#### [PROMPT]
Find and return every line of the data that contains the word "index".

[EXCERPTED RECORDS Boundary: Start]

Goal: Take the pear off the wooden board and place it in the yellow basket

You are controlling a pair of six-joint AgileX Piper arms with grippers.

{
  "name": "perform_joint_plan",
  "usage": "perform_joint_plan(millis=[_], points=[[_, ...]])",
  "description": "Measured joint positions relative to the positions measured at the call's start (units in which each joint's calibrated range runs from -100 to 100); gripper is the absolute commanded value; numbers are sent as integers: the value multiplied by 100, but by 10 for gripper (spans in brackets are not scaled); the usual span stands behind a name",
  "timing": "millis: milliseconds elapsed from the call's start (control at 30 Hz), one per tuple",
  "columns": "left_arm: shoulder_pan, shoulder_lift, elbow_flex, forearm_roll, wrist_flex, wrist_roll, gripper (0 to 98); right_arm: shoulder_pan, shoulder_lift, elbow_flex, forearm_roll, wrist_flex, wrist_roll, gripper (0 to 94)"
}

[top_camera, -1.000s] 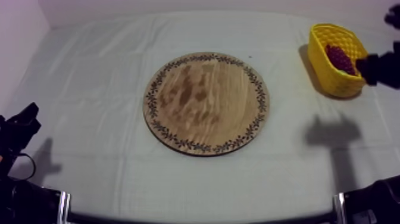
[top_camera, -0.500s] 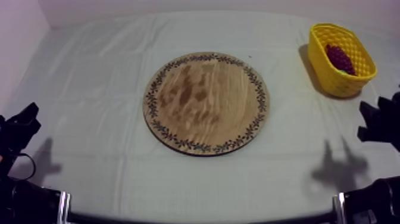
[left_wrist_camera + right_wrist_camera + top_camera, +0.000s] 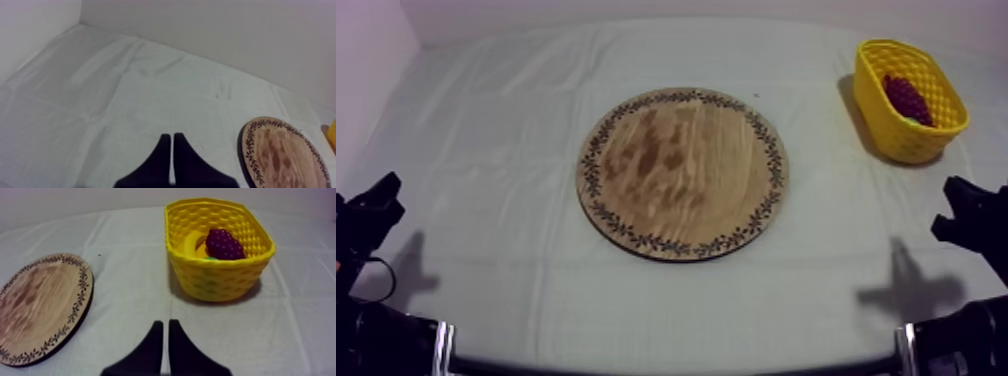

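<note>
- what lies behind the grapes (image 3: 224, 243) in the yellow basket (image 3: 220, 280)?
- a banana (image 3: 192, 242), half covered, and a green scrap (image 3: 210, 258) too hidden to name.
- the wooden board (image 3: 280, 155)?
- cut off in both wrist views.

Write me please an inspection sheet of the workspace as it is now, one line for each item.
surface: grey-white cloth, creased, lying flat.
job's things: wooden board mid-table, nothing on it; yellow basket upright at the right side, holding grapes, a yellow fruit and a green bit, possibly the pear.
clutter: nothing seen.
grippers: left gripper low over the cloth, jaws together; right gripper facing the basket, jaws together.
surroundings: pale wall behind the table.
</note>
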Motion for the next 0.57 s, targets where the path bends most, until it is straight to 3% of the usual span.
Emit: perform_joint_plan(millis=[333,567], points=[[0,0,0,0,0,0,1,-12,0,20,19,-9,620,4],[0,0,0,0,0,0,1,-12,0,20,19,-54,673,4]])
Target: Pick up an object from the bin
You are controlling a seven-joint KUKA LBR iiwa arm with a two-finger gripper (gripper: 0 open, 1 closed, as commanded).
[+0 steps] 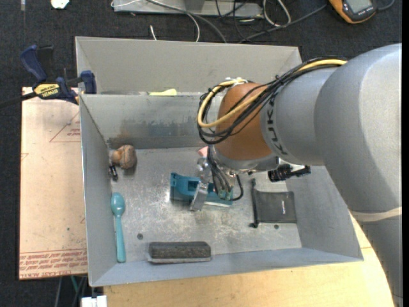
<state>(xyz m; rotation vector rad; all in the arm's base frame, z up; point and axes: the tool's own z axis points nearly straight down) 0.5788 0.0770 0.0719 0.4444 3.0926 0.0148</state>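
Gripper hangs low at the middle of the bin, over the right end of a teal plastic piece whose length runs leftward from it; spread or pinching, I cannot tell.

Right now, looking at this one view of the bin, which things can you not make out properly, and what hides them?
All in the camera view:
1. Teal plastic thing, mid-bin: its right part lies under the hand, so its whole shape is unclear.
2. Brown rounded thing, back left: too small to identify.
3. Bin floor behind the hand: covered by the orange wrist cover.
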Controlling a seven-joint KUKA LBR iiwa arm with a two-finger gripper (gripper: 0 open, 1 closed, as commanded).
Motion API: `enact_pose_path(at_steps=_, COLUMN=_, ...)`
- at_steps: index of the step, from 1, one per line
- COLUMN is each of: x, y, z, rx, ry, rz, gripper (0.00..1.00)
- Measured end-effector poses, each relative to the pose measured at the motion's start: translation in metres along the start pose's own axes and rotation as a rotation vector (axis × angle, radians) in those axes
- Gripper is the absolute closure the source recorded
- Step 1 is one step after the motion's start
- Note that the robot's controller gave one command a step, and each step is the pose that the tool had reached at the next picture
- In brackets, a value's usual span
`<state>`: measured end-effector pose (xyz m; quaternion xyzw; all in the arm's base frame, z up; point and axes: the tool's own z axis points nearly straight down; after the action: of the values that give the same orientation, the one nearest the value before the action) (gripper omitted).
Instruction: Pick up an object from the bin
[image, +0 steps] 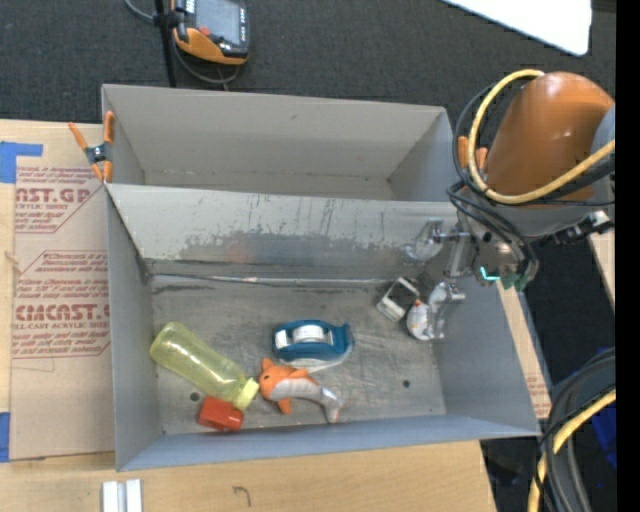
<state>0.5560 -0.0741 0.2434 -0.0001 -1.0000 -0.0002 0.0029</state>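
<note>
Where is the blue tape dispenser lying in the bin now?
In the camera view the blue tape dispenser lies near the floor's middle, just above the orange toy fish, right of the yellow bottle and left of the gripper.

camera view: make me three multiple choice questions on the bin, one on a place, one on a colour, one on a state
1. Where in the bin is the gripper?
A. at the left end
B. at the right end, beside a small black and white object
C. above the middle of the front wall

2. What colour is the tape dispenser?
A. blue and white
B. green
C. all black

3. How is the yellow bottle placed?
A. upright on its base
B. lying on its side on the bin floor
C. leaning on the back wall

Answers:
1. B, the gripper is low at the right end, next to that small object.
2. A, its body is blue around a white middle.
3. B, it lies flat at the front left, beside the orange toy fish.
</note>
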Motion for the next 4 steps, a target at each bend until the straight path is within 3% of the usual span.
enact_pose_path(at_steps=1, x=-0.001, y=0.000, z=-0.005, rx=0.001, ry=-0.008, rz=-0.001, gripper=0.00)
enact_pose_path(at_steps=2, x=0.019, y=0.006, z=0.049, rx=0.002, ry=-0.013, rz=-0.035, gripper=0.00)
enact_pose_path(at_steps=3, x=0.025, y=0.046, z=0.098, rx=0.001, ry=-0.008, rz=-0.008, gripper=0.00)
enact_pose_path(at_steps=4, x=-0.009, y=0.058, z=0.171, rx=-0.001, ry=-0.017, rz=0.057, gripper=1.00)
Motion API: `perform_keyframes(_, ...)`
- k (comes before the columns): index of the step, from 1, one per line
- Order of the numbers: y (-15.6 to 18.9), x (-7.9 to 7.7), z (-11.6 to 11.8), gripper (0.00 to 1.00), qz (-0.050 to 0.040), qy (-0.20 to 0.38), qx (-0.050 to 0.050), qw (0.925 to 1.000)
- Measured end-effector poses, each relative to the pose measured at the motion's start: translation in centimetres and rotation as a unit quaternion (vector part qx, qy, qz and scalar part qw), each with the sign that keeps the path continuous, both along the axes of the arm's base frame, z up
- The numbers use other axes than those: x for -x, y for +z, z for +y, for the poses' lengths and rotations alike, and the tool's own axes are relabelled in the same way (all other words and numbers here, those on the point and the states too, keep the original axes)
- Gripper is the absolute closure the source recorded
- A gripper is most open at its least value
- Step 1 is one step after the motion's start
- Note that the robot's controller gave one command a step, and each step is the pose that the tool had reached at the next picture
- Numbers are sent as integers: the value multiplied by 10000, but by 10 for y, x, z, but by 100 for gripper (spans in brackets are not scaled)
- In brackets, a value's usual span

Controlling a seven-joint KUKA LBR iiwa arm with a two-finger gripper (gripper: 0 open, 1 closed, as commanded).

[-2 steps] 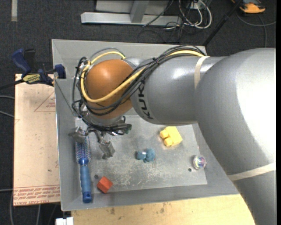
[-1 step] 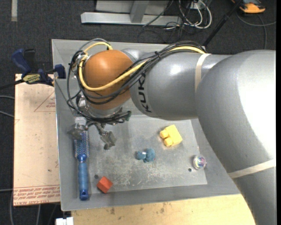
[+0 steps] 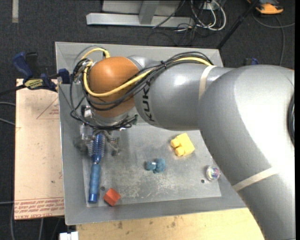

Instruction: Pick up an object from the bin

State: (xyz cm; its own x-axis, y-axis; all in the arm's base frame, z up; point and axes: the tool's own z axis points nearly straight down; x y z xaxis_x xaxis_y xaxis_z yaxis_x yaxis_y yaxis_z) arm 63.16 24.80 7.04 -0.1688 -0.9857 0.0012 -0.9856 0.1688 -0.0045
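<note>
Five loose things lie on the scuffed, scratched floor of the grey metal bin [image 3: 140,206]. Nearest the front rim is a small orange-red block [image 3: 111,197], just beside the handle end of a blue brush [image 3: 95,176]. The brush runs away from the front rim along the bin's left part, with its bristle head at the far end. Toward the middle lies a small teal lump [image 3: 155,165]. To its right, near the arm [image 3: 225,108], sits a small shiny ball [image 3: 212,173]. A yellow block [image 3: 182,145] lies a little farther back.

The hand [image 3: 98,143] is down at the brush's bristle head. Its fingers [image 3: 114,146] stand apart, one on each side of the bristles, with gaps visible; nothing is clamped between them. Above the hand, the wrist carries a rounded orange cover [image 3: 110,82] with yellow and black cables looped over it.

Beyond the bin's far rim, the dark floor [image 3: 42,23] carries a flat grey metal base [image 3: 136,18] and loose cables [image 3: 206,14].
</note>
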Motion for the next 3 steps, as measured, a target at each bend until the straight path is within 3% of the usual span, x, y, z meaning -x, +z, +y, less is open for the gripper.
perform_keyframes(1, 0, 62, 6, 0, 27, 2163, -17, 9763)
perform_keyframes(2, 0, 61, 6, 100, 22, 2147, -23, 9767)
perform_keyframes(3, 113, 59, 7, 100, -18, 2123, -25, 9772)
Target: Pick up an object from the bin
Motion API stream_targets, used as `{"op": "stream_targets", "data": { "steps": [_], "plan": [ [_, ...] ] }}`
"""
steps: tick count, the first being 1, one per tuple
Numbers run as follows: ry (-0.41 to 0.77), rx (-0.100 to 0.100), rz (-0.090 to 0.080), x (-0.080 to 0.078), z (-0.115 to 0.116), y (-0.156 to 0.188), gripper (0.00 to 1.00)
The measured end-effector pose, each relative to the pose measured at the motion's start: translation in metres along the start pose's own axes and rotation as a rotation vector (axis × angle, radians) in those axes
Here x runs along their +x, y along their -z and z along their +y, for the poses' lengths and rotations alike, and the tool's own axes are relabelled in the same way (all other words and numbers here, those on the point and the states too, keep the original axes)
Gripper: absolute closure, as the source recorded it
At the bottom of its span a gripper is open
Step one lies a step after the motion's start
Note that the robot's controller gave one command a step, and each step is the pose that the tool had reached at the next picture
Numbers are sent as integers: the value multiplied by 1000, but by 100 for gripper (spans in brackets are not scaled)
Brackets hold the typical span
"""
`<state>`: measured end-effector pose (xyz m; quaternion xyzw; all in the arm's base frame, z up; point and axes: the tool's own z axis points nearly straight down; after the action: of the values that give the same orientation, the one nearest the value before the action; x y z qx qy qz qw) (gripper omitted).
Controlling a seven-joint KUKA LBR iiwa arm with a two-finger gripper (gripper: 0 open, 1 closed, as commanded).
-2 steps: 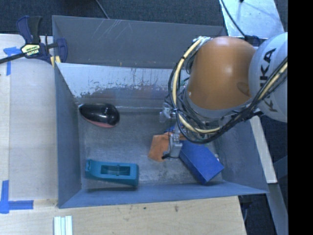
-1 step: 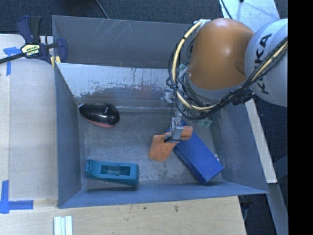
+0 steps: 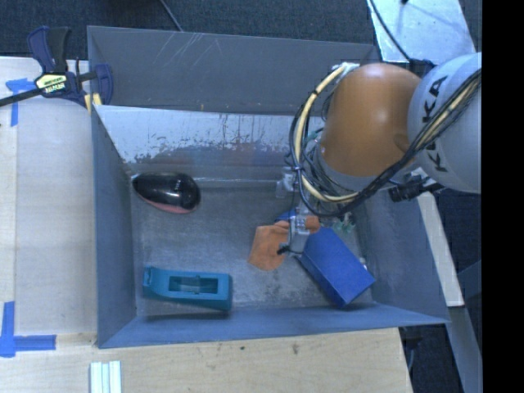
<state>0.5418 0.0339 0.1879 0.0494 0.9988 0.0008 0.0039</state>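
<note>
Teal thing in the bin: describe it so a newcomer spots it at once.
In the grey bin, look at the lower-left corner. The teal block lies flat there, long with a recessed middle. Only it is teal and boxy; the black thing behind it is domed.

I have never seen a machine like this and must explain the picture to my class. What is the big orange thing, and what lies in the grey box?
It is a robot arm with an orange cover on its wrist, reaching from the right into a grey metal bin, seen by one camera from above. Its gripper hangs low between a crumpled orange thing and a blue box. Further left lie a black rounded thing and a teal block. Whether the gripper holds anything cannot be seen.
</note>
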Motion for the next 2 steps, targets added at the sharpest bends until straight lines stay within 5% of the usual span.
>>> {"op": "stream_targets", "data": {
  "steps": [1,2],
  "plan": [
    [-192,3,6,9,-18,-34,0],
    [-101,2,6,-9,1,-88,100]
  ]
}}
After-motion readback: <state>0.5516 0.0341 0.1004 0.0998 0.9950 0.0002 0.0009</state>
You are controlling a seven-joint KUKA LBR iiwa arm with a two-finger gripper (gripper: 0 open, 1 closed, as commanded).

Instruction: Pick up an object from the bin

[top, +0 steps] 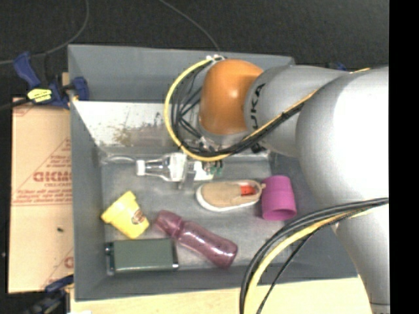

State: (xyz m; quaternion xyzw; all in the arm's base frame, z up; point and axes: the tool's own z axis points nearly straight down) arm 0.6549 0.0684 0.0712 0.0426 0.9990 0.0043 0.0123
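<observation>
Clear plastic bottle [159, 169] lies on its side at the back of the bin [86, 175]. Its right end is just beside the gripper [196, 167], which sits low under the orange wrist cover [226, 97]. Open or closed: cannot tell. Judged step: approach, no grasp confirmed. Next: straddle the bottle clear of the beige shoe [229, 195], close, lift.

Single camera looks down on the grey bin [85, 188] from above, slightly oblique, close in; arm [327, 129] enters from right.
</observation>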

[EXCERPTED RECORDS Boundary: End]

#### [COMPLETED TASK]
- at_steps: index of the step, from 1, one per line
- k (comes before the columns): index of the step, from 1, one per line

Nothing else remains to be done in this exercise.